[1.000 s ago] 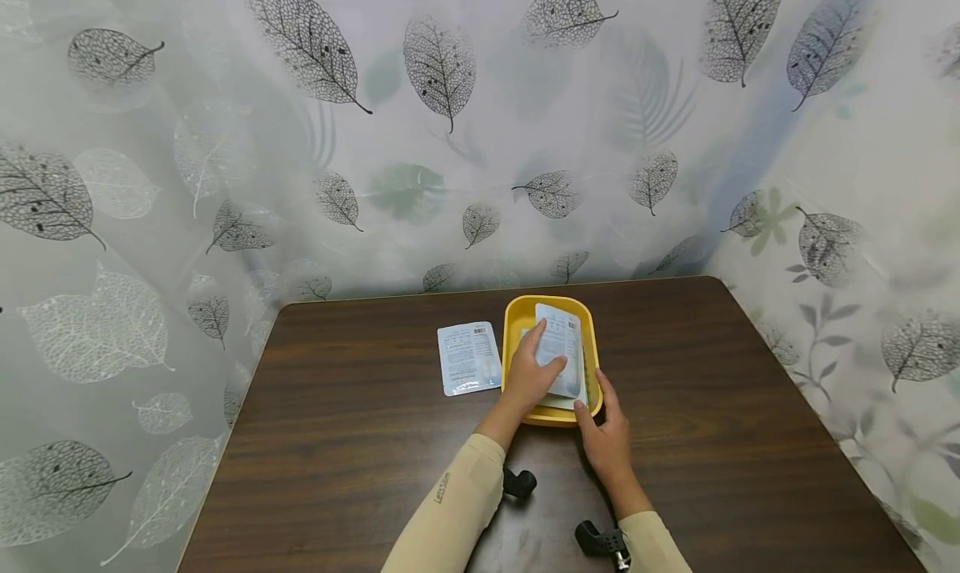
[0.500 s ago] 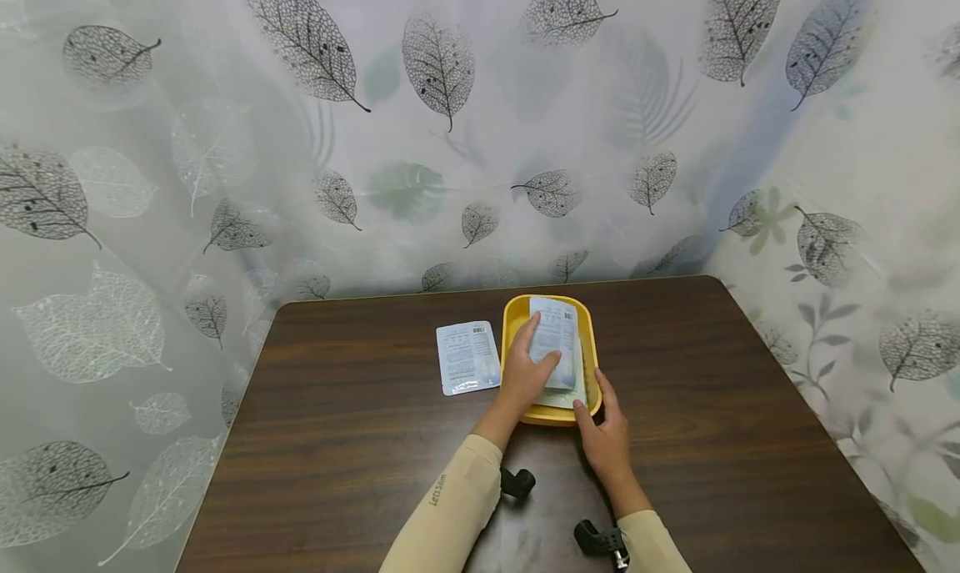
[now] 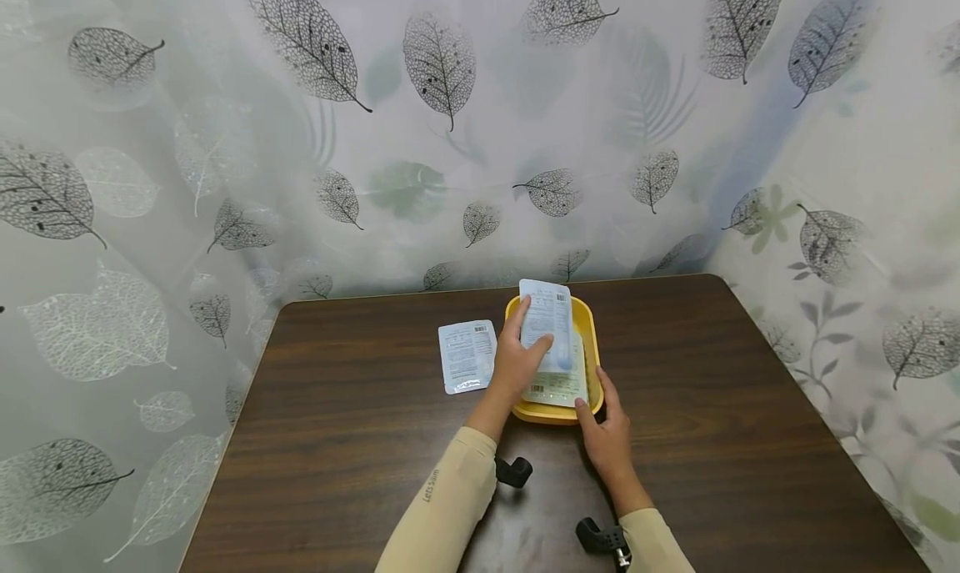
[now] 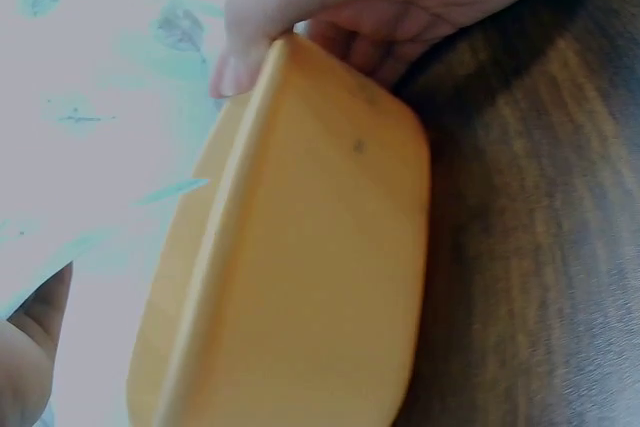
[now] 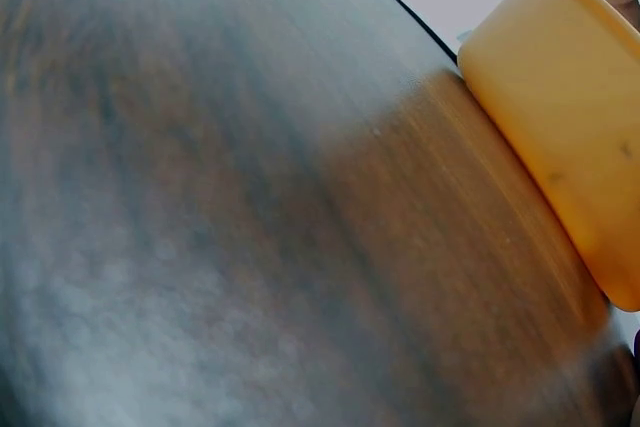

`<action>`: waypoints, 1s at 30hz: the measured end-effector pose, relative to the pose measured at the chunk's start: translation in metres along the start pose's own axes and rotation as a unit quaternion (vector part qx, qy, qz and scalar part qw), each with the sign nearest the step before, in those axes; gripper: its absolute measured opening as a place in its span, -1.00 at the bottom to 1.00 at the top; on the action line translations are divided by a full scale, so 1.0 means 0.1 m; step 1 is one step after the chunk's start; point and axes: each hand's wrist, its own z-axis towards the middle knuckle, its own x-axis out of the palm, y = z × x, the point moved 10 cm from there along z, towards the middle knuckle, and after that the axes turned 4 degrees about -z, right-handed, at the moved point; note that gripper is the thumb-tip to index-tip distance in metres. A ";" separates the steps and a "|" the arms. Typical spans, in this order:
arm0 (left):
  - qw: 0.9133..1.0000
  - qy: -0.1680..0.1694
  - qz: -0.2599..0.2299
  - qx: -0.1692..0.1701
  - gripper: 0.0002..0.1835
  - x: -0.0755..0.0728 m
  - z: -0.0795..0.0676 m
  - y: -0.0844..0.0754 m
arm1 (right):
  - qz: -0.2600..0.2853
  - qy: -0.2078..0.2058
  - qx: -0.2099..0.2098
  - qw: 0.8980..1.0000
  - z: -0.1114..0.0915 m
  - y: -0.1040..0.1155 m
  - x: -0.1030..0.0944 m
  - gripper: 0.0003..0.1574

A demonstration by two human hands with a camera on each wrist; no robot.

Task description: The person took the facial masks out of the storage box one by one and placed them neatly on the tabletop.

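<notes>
In the head view my left hand (image 3: 516, 363) holds a flat pale blue printed packet (image 3: 546, 314), thumb on its face and fingers along its left edge. The packet is above a yellow plastic tray (image 3: 551, 415), its top end past the far rim. Below it a pale green packet (image 3: 561, 388) lies in the tray, partly covered. My right hand (image 3: 609, 439) grips the tray's near right corner; the left wrist view shows that thumb (image 4: 240, 59) over the rim and the fingers outside.
Another pale blue packet (image 3: 467, 358) lies on the dark wooden table (image 3: 345, 406), left of the tray. Black wrist cameras (image 3: 514, 473) sit at both cuffs. A leaf-patterned curtain (image 3: 480, 139) stands behind the table and along its sides.
My left hand has moved the pale blue packet away from me and slightly left, raising it and uncovering more of the green packet. The right hand and tray have hardly moved.
</notes>
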 end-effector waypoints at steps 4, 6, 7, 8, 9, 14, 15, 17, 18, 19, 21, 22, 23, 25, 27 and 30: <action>1.000 -0.008 -0.005 0.008 -0.21 -0.07 0.02 -0.08 | 0.003 0.000 -0.001 1.000 0.01 0.00 -0.01 -0.19; 1.000 -0.013 -0.007 0.011 -0.22 -0.11 0.03 -0.12 | 0.002 0.002 0.000 1.000 0.01 0.01 -0.01 -0.19; 1.000 -0.013 -0.011 0.013 -0.22 -0.12 0.03 -0.15 | 0.003 0.003 0.000 1.000 0.00 0.01 -0.01 -0.19; 1.000 -0.014 -0.015 0.014 -0.22 -0.13 0.03 -0.17 | 0.003 0.004 0.000 1.000 0.00 0.01 -0.01 -0.19; 1.000 -0.015 -0.019 0.016 -0.22 -0.15 0.04 -0.19 | 0.002 0.005 0.001 1.000 0.00 0.01 -0.01 -0.18; 0.998 -0.015 -0.058 0.022 -0.20 -0.23 0.06 -0.29 | 0.000 0.005 0.005 1.000 0.00 -0.01 0.00 -0.17; 0.997 -0.017 -0.064 0.025 -0.21 -0.25 0.06 -0.31 | -0.001 0.005 0.005 1.000 0.00 -0.02 0.00 -0.17; 0.997 -0.022 -0.076 0.026 -0.21 -0.31 0.07 -0.32 | 0.000 0.005 0.006 1.000 0.00 -0.02 0.00 -0.17; 0.996 -0.025 -0.083 0.028 -0.21 -0.35 0.08 -0.34 | -0.001 0.005 0.005 1.000 0.00 -0.02 0.00 -0.17; 0.995 -0.028 -0.089 0.029 -0.21 -0.38 0.08 -0.35 | 0.000 0.005 0.005 1.000 0.00 -0.02 0.00 -0.17; 0.994 -0.033 -0.101 0.031 -0.22 -0.45 0.10 -0.37 | 0.003 0.006 0.004 1.000 0.00 -0.01 0.00 -0.17; 0.993 -0.036 -0.108 0.031 -0.21 -0.48 0.10 -0.38 | 0.004 0.007 0.004 1.000 0.00 -0.01 0.00 -0.17; 0.992 -0.039 -0.116 0.032 -0.21 -0.52 0.11 -0.39 | 0.003 0.007 0.003 1.000 0.00 -0.01 0.00 -0.17; 0.990 -0.048 -0.125 0.030 -0.22 -0.59 0.12 -0.41 | 0.004 0.008 0.005 1.000 0.00 0.00 0.00 -0.18; 0.989 -0.060 -0.131 0.030 -0.22 -0.67 0.13 -0.41 | 0.004 0.008 0.005 1.000 0.00 0.00 0.00 -0.18; 0.987 -0.077 -0.135 0.031 -0.23 -0.80 0.14 -0.40 | 0.006 0.009 0.005 1.000 0.00 0.01 0.00 -0.18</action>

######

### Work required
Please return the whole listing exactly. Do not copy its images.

### Answer section
[1.000 s ago] 
[0.500 s ago] 
[now] 
[now] 
[now] 

`<action>`: waypoints, 1s at 30hz: the measured end-effector pose, relative to the pose measured at the chunk's start: translation in metres along the start pose's own axes and rotation as a unit quaternion (vector part qx, qy, qz and scalar part qw), each with the sign nearest the step before, in those axes; gripper: its absolute measured opening as a place in its span, -1.00 at the bottom to 1.00 at the top; on the action line translations are divided by a full scale, so 1.0 means 0.1 m; step 1 is one step after the chunk's start; point and axes: each hand's wrist, its own z-axis towards the middle knuckle, its own x-axis out of the palm, y = z × x, the point moved 10 cm from there along z, towards the middle knuckle, and after that the axes turned 4 degrees about -z, right-handed, at the moved point; note that gripper is the thumb-tip to index-tip distance in metres. A ";" separates the steps and a "|" the arms. Typical spans, in this order:
arm0 (left):
  - qw: 0.9133..1.0000
  - qy: -0.1680..0.1694
  - qz: -0.2599..0.2299
  - qx: -0.1692..0.1701
  - gripper: 0.0002..0.1835
  - x: -0.0755..0.0728 m
  - z: -0.0795..0.0676 m
  - y: -0.0844..0.0754 m
arm1 (right):
  - qz: -0.2600..0.2853
  - qy: -0.2078..0.2058
  - qx: -0.2099..0.2098
  - qw: 0.8980..1.0000
  - z: -0.1114..0.0915 m
  - y: -0.1040..0.1155 m
  - x: -0.1030..0.0944 m
  - gripper: 0.0003..0.1574

A demonstration by two human hands with a camera on each wrist; no robot.

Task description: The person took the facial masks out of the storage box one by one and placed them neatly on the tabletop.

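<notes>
In the head view my left hand (image 3: 516, 363) holds a flat pale blue printed packet (image 3: 546, 314), thumb on its face and fingers along its left edge. The packet is above a yellow plastic tray (image 3: 551, 415), its top end past the far rim. Below it a pale green packet (image 3: 561, 388) lies in the tray, partly covered. My right hand (image 3: 609, 439) grips the tray's near right corner; the left wrist view shows that thumb (image 4: 240, 59) over the rim and the fingers outside.
Another pale blue packet (image 3: 467, 358) lies on the dark wooden table (image 3: 345, 406), left of the tray. Black wrist cameras (image 3: 514, 473) sit at both cuffs. A leaf-patterned curtain (image 3: 480, 139) stands behind the table and along its sides.
My left hand has moved the pale blue packet away from me and slightly left, raising it and uncovering more of the green packet. The right hand and tray have hardly moved.
</notes>
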 end-effector waypoints at steps 4, 6, 7, 8, 9, 14, 15, 17, 18, 19, 21, 22, 23, 25, 27 and 30: <action>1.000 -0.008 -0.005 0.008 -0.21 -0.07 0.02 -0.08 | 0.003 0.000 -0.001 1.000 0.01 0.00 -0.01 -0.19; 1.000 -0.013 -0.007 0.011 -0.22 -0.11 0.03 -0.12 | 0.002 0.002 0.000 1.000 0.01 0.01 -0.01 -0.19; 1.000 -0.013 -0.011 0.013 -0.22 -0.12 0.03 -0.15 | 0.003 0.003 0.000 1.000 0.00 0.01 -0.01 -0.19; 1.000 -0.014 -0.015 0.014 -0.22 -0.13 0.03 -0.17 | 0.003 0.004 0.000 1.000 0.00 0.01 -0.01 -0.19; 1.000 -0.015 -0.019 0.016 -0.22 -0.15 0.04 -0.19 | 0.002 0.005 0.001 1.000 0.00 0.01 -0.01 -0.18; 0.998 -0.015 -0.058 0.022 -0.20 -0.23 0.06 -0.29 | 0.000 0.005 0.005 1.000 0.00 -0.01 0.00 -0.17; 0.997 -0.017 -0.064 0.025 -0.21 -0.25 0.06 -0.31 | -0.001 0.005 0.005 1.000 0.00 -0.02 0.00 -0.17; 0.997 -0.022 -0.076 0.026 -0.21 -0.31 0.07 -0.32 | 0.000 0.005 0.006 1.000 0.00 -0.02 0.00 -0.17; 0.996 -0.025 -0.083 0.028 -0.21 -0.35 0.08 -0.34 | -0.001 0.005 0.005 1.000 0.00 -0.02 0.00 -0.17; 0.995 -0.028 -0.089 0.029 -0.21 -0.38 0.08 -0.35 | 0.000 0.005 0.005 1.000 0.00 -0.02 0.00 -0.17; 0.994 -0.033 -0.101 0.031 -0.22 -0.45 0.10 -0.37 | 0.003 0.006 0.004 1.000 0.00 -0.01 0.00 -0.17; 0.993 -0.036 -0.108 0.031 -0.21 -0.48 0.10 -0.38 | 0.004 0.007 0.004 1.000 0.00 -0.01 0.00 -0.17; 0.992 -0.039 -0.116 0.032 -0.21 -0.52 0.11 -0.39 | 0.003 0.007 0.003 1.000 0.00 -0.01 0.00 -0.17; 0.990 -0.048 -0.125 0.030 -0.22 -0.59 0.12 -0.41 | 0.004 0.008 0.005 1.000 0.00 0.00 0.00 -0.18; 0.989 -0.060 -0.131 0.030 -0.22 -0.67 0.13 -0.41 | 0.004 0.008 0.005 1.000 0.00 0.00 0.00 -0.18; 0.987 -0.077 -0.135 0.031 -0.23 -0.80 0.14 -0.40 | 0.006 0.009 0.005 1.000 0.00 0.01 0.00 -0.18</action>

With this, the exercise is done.